WHAT TO DO: Reproduce the data shown below exactly.

+-------+

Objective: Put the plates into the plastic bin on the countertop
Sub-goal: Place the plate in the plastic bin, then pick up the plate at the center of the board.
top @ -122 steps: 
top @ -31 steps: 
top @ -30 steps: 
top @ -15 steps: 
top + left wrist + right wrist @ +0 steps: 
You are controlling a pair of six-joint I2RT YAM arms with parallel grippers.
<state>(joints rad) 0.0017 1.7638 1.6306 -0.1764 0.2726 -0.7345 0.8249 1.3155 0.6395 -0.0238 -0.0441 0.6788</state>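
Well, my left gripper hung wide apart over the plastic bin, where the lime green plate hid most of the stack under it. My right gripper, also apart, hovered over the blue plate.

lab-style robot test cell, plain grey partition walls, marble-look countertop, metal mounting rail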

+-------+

TASK RESULT:
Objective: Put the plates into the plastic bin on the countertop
Sub-goal: Place the plate in the plastic bin, then pick up the plate at the center of the board.
top @ -122 steps: 
top @ -31 steps: 
top @ -30 steps: 
top @ -15 steps: 
top + left wrist + right wrist @ +0 steps: 
You are controlling a pair of six-joint I2RT YAM arms with parallel grippers.
<state>(joints rad) 0.0017 1.7638 1.6306 -0.1764 0.2726 -0.7345 0.8249 1.3155 0.6395 -0.0238 -0.0441 0.6788</state>
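Well, my left gripper hung wide apart over the plastic bin, where the lime green plate hid most of the stack under it. My right gripper, also apart, hovered over the blue plate.

lab-style robot test cell, plain grey partition walls, marble-look countertop, metal mounting rail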

Nothing else is left to add to this answer.